我直视他的眼睛,一字一句道。虽然话说的极慢,可我却觉得自己的身体无法抑制的轻轻战抖,当日暨阳府里的那一幕幕惨剧历历在目,就连平阳侯夫人被阳尸咬死的那一幕我都记得清清楚楚。那支离破碎的尸体,那血流成河的厅堂,还有青紫色小小婴儿,我的恨,我的怨,一下子被激到极点。
我从未见过这么狠毒的男人,即便是他有多大的野心,就那一幕幕来说,绝对不是一个人所能承受的,而对于他来说,非但可以冷静对待,而前因后果还都是他一手策划指使的,让人发指,让人无法置信。

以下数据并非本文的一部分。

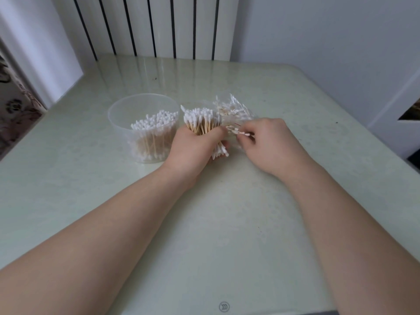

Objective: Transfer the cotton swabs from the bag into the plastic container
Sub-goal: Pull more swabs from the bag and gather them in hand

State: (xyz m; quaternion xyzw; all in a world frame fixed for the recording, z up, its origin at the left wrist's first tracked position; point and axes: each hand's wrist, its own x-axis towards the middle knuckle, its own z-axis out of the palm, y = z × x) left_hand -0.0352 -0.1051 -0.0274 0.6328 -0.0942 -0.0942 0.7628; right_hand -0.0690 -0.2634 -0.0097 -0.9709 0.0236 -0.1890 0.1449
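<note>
1. The cotton swabs sit in three groups, each too dense or too blurred to count singly: a bundle just right of the plastic container, a batch inside that container, and a few loose ones further right of it
2. The bundle stands nearly upright, long axis vertical and leaning slightly away from the container; white tips fan out on top, wooden shafts show below them, and more white tips stick out under the fist
3. The batch inside the container also stands on end, tips up, leaning toward its right wall
4. The loose few lie roughly sideways, pointing away from the container; they are blurred
5. One left hand, touching or nearly touching the container's right side, is curled round the bundle's middle and grips it
6. One right hand, further right of the container, pinches the loose swabs between thumb and fingertips
7. One clear bag lies crumpled right of the container, beyond the right hand, with swabs visible inside
8. The container, round and translucent, stands open on the pale green table
9. One white radiator rises behind the container, at the table's far edge
</note>
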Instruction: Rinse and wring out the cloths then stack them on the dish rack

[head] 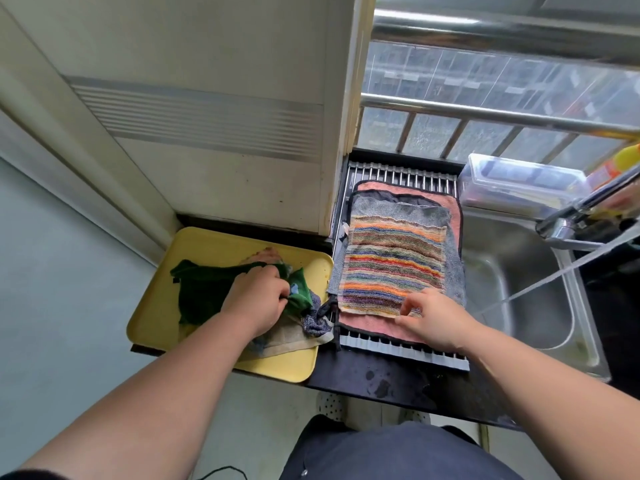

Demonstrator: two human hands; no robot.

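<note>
**Left hand taking a green cloth from the tray, right hand resting on the stacked cloths**

From the head camera, the left hand [258, 299] is reaching into the yellow tray [156, 317] on the left. Its fingers are curling tightly around a bunched part of the green cloth [204, 292], gripping it. The green cloth is lying crumpled in the tray, on top of a beige cloth [291, 341], and a blue-grey cloth [313, 322] is bunching up at the tray's right edge.

The right hand [433, 320] is hovering low over the dish rack [398, 171], which is sitting just right of the tray and beside the sink [519, 289]. Its fingers are loosely spread and only slightly bent. The fingertips [408, 304] are touching the near edge of the striped cloth [391, 265], holding nothing.

The striped cloth is lying flat on top of the stack. A grey cloth [453, 271] is showing beneath it along the far and right sides, and a pink cloth [367, 327] with dark edging is lying at the bottom, directly on the rack's bars.

A tap [568, 223] is reaching over the sink from the right. A clear plastic box [519, 181] is standing behind the sink. Wet patches are showing on the dark counter [381, 382] in front of the rack.
</note>
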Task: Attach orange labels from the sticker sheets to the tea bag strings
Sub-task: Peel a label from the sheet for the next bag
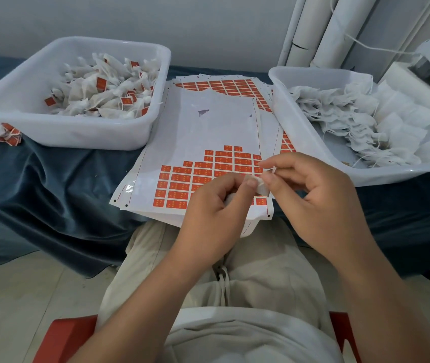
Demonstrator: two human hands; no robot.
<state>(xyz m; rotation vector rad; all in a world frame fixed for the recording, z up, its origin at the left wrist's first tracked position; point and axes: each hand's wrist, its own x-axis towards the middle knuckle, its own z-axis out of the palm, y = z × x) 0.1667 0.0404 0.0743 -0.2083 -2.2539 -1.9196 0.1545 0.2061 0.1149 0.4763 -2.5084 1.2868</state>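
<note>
Both of my forearms filled the bottom of the frame, and they met just below centre, above my lap. My left hand [216, 203] was closed around a white tea bag [260, 185], thumb pressed on its upper edge, most of the bag hidden in my palm. My right hand [310, 195] had thumb and forefinger pinched on the free end of the tea bag string [273, 169], which stuck up as a short white tip between the two hands. No label was on it yet, as far as I could tell.

What mattered was where the orange labels [203, 174] lay: on the top sticker sheet [195, 121], directly beyond and partly under my hands, toward the centre of the frame. The remaining block ran in rows across the sheet's near end, left to right, and stepped higher toward the right. Its right edge sat just beside my right fingertips, so I judged that hand the nearer one for peeling the next label, while the left kept the bag.

At upper left stood the tub of labelled tea bags [72, 90]; at right, the tub of unlabelled tea bags [339, 116]. Both rested on the desk under a blue cloth [51, 179].
</note>
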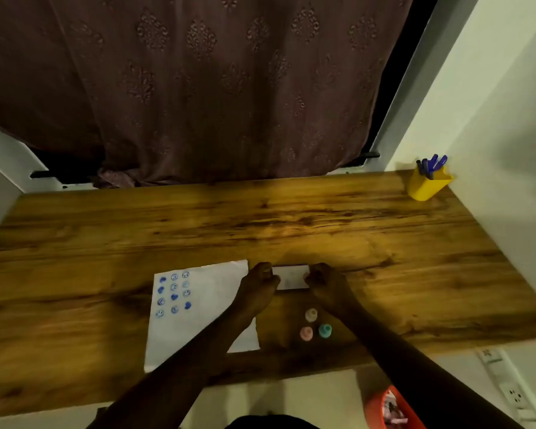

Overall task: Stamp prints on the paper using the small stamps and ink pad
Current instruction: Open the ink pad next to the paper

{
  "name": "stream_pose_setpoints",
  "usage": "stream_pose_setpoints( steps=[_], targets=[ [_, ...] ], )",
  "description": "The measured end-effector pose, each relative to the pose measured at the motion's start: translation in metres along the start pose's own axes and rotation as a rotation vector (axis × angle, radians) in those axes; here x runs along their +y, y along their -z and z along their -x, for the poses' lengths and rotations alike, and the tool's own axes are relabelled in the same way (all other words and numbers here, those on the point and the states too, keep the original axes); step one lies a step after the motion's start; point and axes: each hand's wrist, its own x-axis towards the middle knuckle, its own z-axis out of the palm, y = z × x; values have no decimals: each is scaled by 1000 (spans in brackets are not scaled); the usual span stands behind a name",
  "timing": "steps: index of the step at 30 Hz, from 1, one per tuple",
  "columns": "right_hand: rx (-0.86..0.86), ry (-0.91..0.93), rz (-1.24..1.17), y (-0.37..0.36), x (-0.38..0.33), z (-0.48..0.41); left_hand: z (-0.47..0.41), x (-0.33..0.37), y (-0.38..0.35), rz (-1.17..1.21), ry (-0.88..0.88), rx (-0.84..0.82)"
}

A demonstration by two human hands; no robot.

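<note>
three small stamps (315, 326) stand nearest, untouched. left of them the paper (198, 308) lies on the table (384, 243), blue prints filling its left side. beyond, the left hand (259, 284) and right hand (325, 284) pinch the white ink pad's (291, 276) ends — fingers clamped. best held flat and steady, probably while its lid is worked.

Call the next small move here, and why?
Probably open the white ink pad case. Both the left hand and the right hand grip its ends, and it looks closed. The three small stamps stand untouched nearer the person, and the paper has blue prints only in its left part, so there is room for more.
</note>
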Motion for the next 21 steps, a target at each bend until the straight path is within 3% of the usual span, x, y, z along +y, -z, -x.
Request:
stream_pose_setpoints(
  steps=[11, 21],
  targets=[
    [25, -68, -85, 0, -13, 4, 5, 12, 2, 115, 74, 14],
    [51, 166, -150, -17, -89, 12, 24, 10, 79, 308, -92, 199]
  ],
)
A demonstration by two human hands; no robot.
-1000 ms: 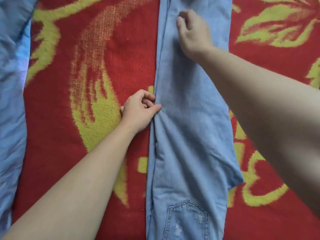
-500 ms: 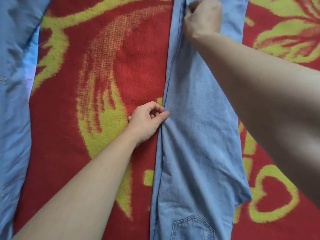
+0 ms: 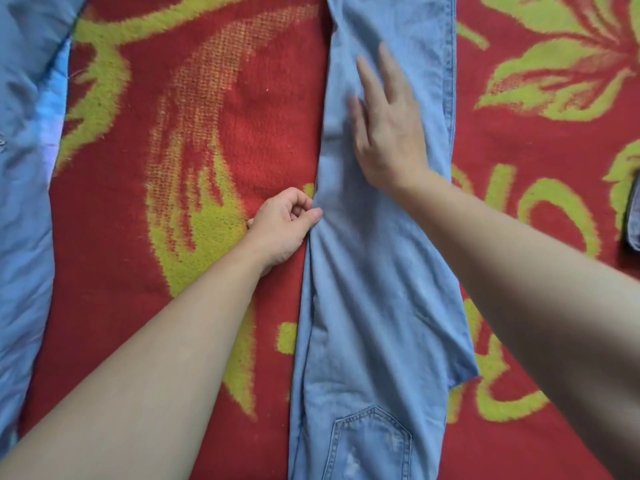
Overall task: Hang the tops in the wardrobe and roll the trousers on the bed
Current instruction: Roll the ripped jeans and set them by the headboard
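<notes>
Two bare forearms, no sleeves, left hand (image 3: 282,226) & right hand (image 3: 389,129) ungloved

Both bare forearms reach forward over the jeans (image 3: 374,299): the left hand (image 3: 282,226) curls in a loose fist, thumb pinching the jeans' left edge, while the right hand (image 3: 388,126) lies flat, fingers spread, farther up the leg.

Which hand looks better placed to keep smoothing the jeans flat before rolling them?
The right hand, probably. It lies open and flat on the jeans, fingers spread along the leg. The left hand is curled at the jeans' left edge, seemingly pinching it in place.
</notes>
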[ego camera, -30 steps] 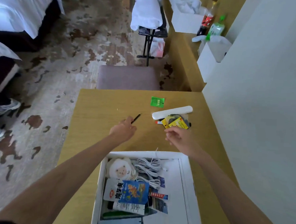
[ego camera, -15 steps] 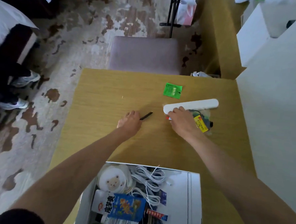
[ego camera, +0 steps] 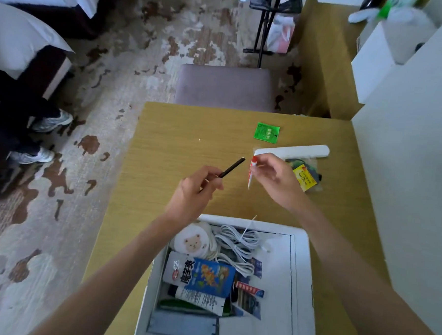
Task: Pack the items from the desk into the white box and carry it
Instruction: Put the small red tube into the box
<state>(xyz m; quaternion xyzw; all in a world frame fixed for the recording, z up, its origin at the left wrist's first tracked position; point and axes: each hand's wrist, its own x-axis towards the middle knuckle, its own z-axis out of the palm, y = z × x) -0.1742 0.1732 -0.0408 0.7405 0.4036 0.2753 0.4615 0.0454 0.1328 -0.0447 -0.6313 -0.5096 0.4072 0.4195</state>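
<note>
Left hand [ego camera: 193,192] around black pen [ego camera: 232,167]

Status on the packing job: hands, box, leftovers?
Left hand grips thin black stick. Right hand pinches red-capped white tube. White box open, part-filled. Green sachet, long white case, clear bag on wooden desk.

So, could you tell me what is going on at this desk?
A person is packing a white box on the desk. The left hand holds a black pen, the right hand pinches a white tube with a red cap. A green packet, a long white case and a clear bag lie unpacked; cables and a snack pouch are inside.
</note>
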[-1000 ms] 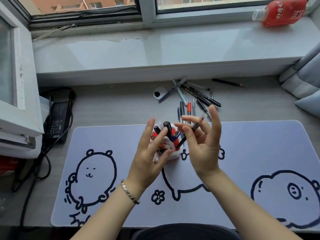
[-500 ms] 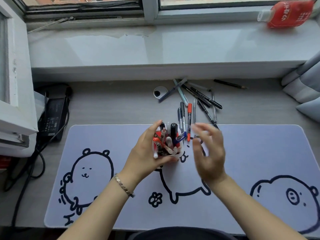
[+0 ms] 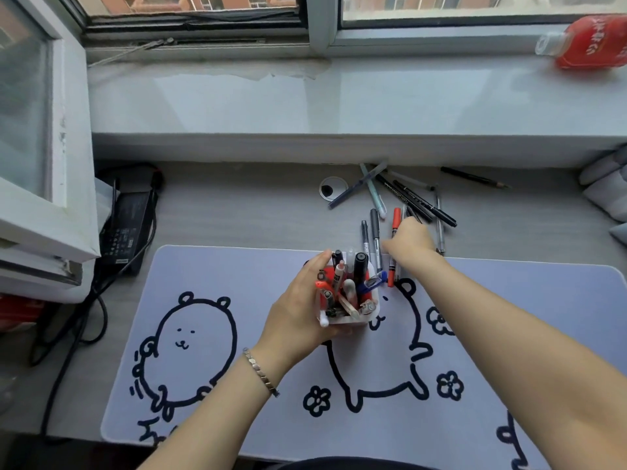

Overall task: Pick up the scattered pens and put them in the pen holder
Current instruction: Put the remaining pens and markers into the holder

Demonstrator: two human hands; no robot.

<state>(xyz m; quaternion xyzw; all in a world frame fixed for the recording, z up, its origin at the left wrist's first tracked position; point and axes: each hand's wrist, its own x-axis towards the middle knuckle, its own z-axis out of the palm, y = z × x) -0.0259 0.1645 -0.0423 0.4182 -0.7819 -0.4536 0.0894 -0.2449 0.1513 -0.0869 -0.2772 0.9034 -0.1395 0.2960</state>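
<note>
A white pen holder with a red inside stands on the desk mat, packed with several pens and markers. My left hand is wrapped around its left side. Several scattered pens lie on the desk beyond the mat: a red marker, a grey pen, two black markers, a pale green pen and a dark pencil. My right hand rests palm down on this pile, just right of the red marker. Its fingers curl down out of sight.
A red bottle lies on the window sill at the far right. A black power adapter with cables sits left of the mat. A round cable grommet is near the pens. Grey cushions border the right edge.
My right hand held a dark pen over the holder, let it go into the holder, then reached forward to the scattered pens. My left hand closed around the holder.
</note>
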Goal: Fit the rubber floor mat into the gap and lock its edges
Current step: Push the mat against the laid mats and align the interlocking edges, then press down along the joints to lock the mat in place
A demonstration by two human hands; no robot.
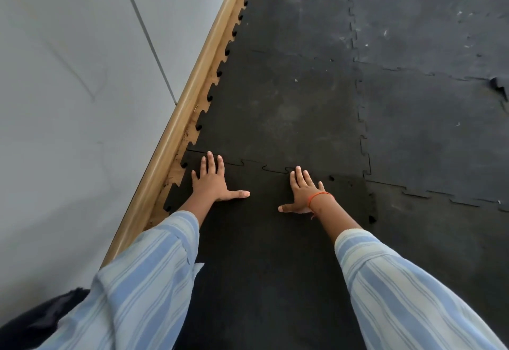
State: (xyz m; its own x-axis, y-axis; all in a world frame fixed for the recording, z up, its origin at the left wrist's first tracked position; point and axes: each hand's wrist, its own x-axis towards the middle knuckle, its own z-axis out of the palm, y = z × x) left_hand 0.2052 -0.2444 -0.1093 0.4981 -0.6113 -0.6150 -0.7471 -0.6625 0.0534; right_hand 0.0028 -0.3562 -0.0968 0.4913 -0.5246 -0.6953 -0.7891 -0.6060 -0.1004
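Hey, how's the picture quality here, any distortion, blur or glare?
Head view: wide-angle bending curves the wooden skirting; light is soft and even, no glare; the left hand and right hand on the rubber mat are sharp; the striped sleeves look stretched near the bottom edge.

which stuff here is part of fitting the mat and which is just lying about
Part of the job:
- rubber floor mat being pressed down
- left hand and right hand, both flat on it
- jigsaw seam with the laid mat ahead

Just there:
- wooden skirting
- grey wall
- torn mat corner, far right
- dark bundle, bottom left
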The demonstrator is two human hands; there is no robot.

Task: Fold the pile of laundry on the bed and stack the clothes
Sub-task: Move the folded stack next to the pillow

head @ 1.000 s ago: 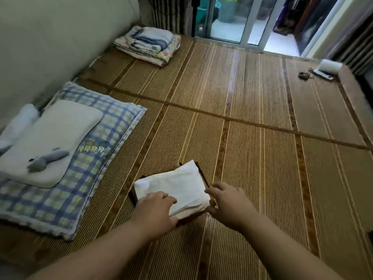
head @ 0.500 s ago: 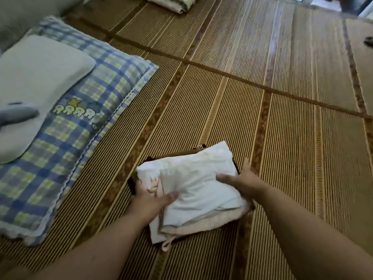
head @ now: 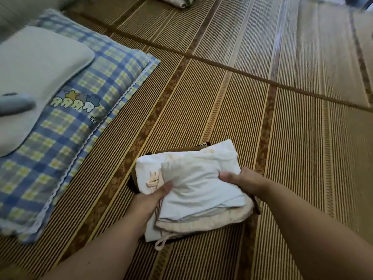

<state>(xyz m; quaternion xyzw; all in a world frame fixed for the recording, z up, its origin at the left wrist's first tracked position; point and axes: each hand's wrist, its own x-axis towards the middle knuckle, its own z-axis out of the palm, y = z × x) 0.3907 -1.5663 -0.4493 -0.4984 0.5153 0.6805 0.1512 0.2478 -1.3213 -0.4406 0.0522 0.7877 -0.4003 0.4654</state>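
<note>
- Left hand (head: 148, 205) and right hand (head: 243, 179) each grip a side of the stack of folded clothes (head: 198, 186).
- Stack sits on the woven bed mat (head: 282, 138), near the plaid pillow (head: 80, 110).

You find no words or numbers here that you can read. The blue-and-yellow checked fabric pillowcase (head: 90, 93) carries a tiny dark mark beside its cartoon figures, too small to read. The folded white cloth garment (head: 201, 184) shows blurred peach strokes.
</note>
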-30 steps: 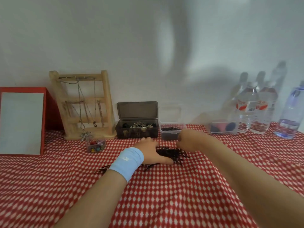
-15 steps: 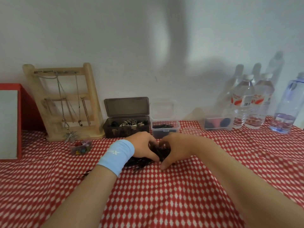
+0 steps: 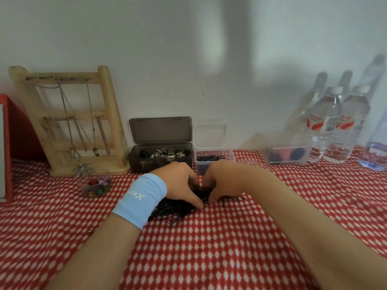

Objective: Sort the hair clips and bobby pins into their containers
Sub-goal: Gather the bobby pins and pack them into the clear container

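A pile of black bobby pins (image 3: 174, 210) lies on the red-and-white checked cloth (image 3: 209, 248) at the middle. My left hand (image 3: 180, 185), with a light blue wristband, and my right hand (image 3: 222, 181) are cupped around the pile from both sides, thumbs nearly touching, fingers curled over the pins. Just behind the hands stands a dark box (image 3: 137, 162) with its lid up, holding hair clips. To its right is a small clear box (image 3: 231, 156) with bobby pins inside, its lid also raised.
A wooden jewellery stand (image 3: 109, 122) with hanging chains is at the back left, beside a red-framed mirror (image 3: 8, 147). A small clear tub of coloured bits (image 3: 96, 186) sits in front of it. A clear box (image 3: 287, 154) and water bottles (image 3: 326, 126) line the back right.
My right hand came down from near the clear box onto the pile. Both hands have closed in together around the bobby pins, bunching them.
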A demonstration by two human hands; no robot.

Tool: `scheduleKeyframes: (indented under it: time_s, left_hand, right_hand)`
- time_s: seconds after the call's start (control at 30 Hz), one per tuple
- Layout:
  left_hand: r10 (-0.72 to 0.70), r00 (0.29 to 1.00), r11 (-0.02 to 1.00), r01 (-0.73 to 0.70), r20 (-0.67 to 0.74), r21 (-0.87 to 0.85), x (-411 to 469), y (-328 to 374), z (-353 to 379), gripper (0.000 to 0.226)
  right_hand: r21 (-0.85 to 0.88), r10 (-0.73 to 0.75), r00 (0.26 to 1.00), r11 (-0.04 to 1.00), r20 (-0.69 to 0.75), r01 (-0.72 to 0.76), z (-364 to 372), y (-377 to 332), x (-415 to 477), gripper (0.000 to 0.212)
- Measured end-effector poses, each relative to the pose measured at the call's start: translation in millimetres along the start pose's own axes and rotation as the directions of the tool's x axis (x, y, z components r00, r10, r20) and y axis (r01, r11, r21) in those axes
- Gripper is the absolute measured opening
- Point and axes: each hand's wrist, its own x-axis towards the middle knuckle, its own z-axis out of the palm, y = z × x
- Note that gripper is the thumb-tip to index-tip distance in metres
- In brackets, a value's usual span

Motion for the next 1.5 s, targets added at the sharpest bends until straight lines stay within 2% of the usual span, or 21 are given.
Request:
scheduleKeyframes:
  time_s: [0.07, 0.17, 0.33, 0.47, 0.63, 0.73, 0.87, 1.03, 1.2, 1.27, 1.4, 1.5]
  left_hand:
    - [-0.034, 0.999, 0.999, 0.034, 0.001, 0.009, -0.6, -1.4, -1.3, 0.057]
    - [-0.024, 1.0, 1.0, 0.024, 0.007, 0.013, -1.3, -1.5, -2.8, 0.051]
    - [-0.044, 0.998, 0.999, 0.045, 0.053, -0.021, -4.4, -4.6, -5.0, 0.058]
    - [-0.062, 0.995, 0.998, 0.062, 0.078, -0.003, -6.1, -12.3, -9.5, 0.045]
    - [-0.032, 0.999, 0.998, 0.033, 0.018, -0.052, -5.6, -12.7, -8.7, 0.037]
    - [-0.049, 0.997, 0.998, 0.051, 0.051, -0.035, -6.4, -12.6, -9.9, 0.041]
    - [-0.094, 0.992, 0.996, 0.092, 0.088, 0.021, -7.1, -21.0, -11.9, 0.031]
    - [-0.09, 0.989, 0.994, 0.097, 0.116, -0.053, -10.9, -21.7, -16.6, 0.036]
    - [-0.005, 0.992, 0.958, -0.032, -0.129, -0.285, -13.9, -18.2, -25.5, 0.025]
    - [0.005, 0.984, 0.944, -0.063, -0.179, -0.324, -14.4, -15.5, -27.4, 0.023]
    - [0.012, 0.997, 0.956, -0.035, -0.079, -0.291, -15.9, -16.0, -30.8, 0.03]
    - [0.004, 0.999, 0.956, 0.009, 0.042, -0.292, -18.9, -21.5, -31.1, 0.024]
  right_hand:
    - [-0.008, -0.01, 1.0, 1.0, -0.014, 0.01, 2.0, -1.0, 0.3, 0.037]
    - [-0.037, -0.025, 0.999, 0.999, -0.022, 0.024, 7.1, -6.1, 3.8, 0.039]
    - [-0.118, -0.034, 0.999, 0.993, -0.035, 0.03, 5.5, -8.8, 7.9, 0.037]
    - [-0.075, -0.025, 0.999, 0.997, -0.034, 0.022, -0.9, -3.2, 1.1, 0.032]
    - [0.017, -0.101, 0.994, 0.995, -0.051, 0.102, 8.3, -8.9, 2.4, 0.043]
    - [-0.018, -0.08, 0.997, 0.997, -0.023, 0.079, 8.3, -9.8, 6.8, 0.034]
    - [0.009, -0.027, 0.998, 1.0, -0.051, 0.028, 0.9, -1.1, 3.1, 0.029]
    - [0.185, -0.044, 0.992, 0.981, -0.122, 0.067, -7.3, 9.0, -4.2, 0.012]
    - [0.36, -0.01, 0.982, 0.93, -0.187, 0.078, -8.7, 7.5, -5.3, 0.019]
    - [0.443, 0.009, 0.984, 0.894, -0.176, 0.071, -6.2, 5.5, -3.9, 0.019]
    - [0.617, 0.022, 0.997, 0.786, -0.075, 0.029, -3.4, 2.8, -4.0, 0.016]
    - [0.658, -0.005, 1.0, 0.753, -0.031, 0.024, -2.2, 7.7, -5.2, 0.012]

“那季宁烟着实精得很,能混过他的视线,也实在是难。不做的真一些,如何撇的清这一身的牵扯,还能一石二鸟这难道不好?不过难归难,本侯还是做到了,不然,也掳不来你,你说是不是?”平阳侯坐在我面前的上位,撩眼看我,眼色冷冷。
我脑中迅速的把之前那些疑问过了一遍,把那些蹊跷和玄妙的地方左右拼凑,顿时恍然大悟,脱口而出“娉婷是你派去的?”
平阳侯但笑不语,我脑海中那些原本纷乱无头无序的片段,渐慢的连成一片,成了一个虚幻般的真相,渐露本来面目。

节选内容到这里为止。